Zdenek Kabelac [Wed, 26 Oct 2022 12:33:09 +0000 (14:33 +0200)]
device_mapper: add parser for vdo metadata
Add very simplistic parser of vdo metadata to be able to obtain
logical_blocks stored within vdo metadata - as lvm2 may
submit smaller value due to internal aligment rules.
To avoid creation of mismatching table line - use this number
instead the one provided by lvm2.
Tony Asleson [Tue, 18 Oct 2022 17:30:09 +0000 (12:30 -0500)]
lvmdbusd: Always leverage udev
Previously we utilized udev until we got a dbus notification from lvm
command line tools. This however misses the case where something outside
of lvm clears the signatures on a block device and we fail to refresh the
state of the daemon. Change the behavior so we always monitor udev events,
but ignore those udev events that pertain to lvm members.
Note: --udev command line option no longer does anything and simply
outputs a message that it's no longer used.
Tony Asleson [Wed, 19 Oct 2022 17:46:45 +0000 (12:46 -0500)]
lvmnotify.c: Check to see if dbus daemon is running
The lvm dbus daemon will auto activate on dbus API calls. To
prevent the dbus daemon starting when lvm command line tools are
being used we will check to see if the daemon is running first.
If the daemon is not running, we will not notify the daemon.
corubba [Wed, 12 Oct 2022 14:19:01 +0000 (09:19 -0500)]
lvmlockd: Fix sanlock lvmlock lv size calculation
The number of extents for the sanlock lvmlock lv is calculated using
integer division, which rounds towards zero. With a physical extent size
of 129M, instead of the requested 256M the lv is only 129M (1 extent).
With any physical extent size greater than 256M the lv creation fails
because the number of extents is zero.
This is fixed by replacing the integer division with a division macro
that rounds up and thus guarantees that the size of the lv will always
be equal or greater than the requested size. Using the examples above, a
pes of 129M will result in a 258M lv (2 extents), pes of 300M in a 300M
lv (1 extent).
The re-calculation of the lv size in bytes and megabytes is only so the
debug output shows the correct values. The size in mb there is still
not byte-perfect-accurate, but good enough for a human-readable estimate;
and the exact size in bytes and extents is right next to it.
Peter Rajnoha [Wed, 12 Oct 2022 12:41:58 +0000 (14:41 +0200)]

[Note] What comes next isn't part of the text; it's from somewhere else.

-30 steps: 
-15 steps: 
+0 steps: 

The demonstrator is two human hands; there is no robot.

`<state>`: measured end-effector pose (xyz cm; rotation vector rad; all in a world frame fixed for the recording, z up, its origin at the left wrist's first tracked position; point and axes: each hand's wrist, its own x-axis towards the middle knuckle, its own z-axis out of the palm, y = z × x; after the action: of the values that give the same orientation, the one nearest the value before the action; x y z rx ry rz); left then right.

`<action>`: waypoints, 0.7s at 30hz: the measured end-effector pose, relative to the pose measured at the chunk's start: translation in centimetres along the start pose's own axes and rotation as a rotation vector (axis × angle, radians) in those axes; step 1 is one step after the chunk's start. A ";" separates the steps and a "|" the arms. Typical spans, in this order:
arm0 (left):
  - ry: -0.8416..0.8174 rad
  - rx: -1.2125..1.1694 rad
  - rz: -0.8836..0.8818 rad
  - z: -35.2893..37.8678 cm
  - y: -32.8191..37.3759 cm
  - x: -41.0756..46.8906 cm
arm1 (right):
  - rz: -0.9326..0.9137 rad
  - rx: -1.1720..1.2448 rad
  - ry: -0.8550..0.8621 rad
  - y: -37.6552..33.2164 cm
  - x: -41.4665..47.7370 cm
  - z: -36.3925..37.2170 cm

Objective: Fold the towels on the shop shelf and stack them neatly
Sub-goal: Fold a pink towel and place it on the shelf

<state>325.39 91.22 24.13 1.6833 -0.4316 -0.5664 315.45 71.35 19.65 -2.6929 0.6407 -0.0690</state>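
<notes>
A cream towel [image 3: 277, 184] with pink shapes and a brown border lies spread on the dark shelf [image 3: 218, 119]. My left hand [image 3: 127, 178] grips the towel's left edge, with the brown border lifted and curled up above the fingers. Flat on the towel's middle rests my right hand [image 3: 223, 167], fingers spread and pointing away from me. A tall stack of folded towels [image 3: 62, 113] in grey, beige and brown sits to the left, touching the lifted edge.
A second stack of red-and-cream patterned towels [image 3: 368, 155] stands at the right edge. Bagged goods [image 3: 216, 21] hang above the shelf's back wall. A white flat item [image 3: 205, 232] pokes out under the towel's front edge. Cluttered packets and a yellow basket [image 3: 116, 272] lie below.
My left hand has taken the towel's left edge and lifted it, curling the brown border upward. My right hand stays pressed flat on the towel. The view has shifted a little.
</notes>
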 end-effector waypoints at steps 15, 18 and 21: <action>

toollib: do not process just created historical LV
When executing process_each_lv_in_vg, we process live LVs first and
after that, we process any historical LVs. In case we have just removed
an LV, which also means we have just made it "historical" and so it
appears as fresh item in vg->historical_lvs list, we have to skip it
when we get to processing historical LVs inside the same process_each_lv_in_vg
call.
The simplest approach here, without introducing another LV list, is to
simply mark such historical LVs as "fresh" directly in struct
historical_logical_volume when we have just removed the original LV
and created the historical LV for it. Then, we just need to check the
flag when processing historical LVs and skip it if it is "fresh".
When we read historical LVs out of metadata, they are marked as
"not fresh" and so they can be processed as usual.
This was mainly an issue in conjuction with -S|--select use:
(In this example, a thin pool with lvol1 thin LV and lvol2 and lvol3 snapshots.)
# lvs -H vg -o name,pool_lv,full_ancestors,full_descendants
LV Pool FAncestors FDescendants
lvol1 pool lvol2,lvol3
lvol2 pool lvol1 lvol3
lvol3 pool lvol2,lvol1
pool
...here, the historical LV lvol2 should not have been removed because
we have just removed its original non-historical lvol2 and the fresh
historical lvol2 must not be included in the same processing spree.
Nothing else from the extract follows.